1. Great stone to use in between the sharpening process. Using a stone in between a medium stone and a high grit fine stone will make sharpening easier and faster. 

2. Recommended for Western made Western knives. (i.e. German knives) 

Caution: Please never soak fine stones unless otherwise instructed by the product. When preparing, simply wet the surface and it is ready for use. Failure to do so will result in the stone cracking or weakening. #6,000 Grit

The basic finishing stone. 

Caution: Please never soak fine stones unless otherwise instructed by the product. When preparing, simply wet the surface and it is ready for use. Failure to do so will result in the stone cracking or weakening. #8,000 Grit

The best finishing stone for the sharpest and most polished blade. We recommend this stone for those working with mostly produce and non-fatty ingredients. 

Caution: Please never soak fine stones unless otherwise instructed by the product. When preparing, simply wet the surface and it is ready for use. Failure to do so will result in the stone cracking or weakening. Nagura Stone

Uses: 

1. Dirt is trapped in medium and fine stones after being used. The trapped dirt makes the stone slippery and virtually useless to sharpen. The Nagura stone helps clean the stones by polishing away the dirt.

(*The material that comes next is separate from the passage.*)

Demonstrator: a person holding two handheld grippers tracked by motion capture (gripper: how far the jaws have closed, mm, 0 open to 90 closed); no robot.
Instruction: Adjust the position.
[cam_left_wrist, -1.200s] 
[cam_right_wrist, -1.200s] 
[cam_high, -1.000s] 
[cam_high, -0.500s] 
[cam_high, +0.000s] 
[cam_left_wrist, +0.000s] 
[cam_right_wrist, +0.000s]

2. If you own a #1,200 grit stone but want a rougher stone for a specific knife, you can use the dirt/mud in the stone to sharpen your knives. By using dirt/mud the #1,200 grit stone becomes #1,000 grit or lower. Depending on how much mud is being used, sharpening knives will be easier and faster. (Please be aware that this change of grit only occurs while using the dirt. Once you wash the mud off, it will return back to normal.) Natural Stones

In Japan, there is a market for natural sharpening stones geared toward high level craftsmen and woodworkers. These stones must be carefully selected from the mountain, hand quarried, hand cut, and hand polished, which often makes them extremely expensive. Natural stones may have holes towards the middle and the grit may vary on different parts of the stone. Korin carries a variety of natural stones and can recommend a stone to match a particular knife. However, we do not recommend natural stones for inexperienced users. We ask customers to understand the risks involved in purchasing a natural stone, and that we cannot guarantee natural stones. 

Best alternative: The Mizuyama stones - These stones provide the best of both the natural stones and the manufactured stones. There are no risks of holes and there are natural stone powders inside to give customers a higher quality stone. 

Diamond Sharpening Stone

Diamond stones are becoming popular with professionals. They require less maintenance and should never be soaked. A light splashing of water is all that is required, making them convenient to use in a busy kitchen. Diamond stones allow for very quick sharpening but we do not recommend them for inexperienced users. They are abrasive and can remove a large amount of material from knives. We recommend applying very light pressure for the first 40 uses.